> _RAW DATA_
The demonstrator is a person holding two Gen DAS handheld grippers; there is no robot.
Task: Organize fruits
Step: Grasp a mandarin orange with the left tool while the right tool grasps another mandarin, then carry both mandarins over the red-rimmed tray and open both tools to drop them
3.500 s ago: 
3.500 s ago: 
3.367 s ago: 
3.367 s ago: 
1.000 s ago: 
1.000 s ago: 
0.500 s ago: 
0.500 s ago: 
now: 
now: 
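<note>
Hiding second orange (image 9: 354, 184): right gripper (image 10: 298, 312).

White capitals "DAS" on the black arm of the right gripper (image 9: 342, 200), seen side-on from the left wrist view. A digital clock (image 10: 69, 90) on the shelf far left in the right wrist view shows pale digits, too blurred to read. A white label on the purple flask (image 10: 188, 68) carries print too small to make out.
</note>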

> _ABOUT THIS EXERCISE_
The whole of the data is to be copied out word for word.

> _REPLY_
The demonstrator is a person holding two Gen DAS handheld grippers; there is no robot.
Task: Organize fruits
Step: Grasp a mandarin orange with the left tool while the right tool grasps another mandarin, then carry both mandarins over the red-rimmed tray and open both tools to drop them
3.500 s ago: 
3.500 s ago: 
3.367 s ago: 
3.367 s ago: 
1.000 s ago: 
1.000 s ago: 
0.500 s ago: 
0.500 s ago: 
now: 
now: 
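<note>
Hiding second orange (image 9: 354, 184): right gripper (image 10: 298, 312).

White capitals "DAS" on the black arm of the right gripper (image 9: 342, 200), seen side-on from the left wrist view. A digital clock (image 10: 69, 90) on the shelf far left in the right wrist view shows pale digits, too blurred to read. A white label on the purple flask (image 10: 188, 68) carries print too small to make out.
</note>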

The answer requires no additions.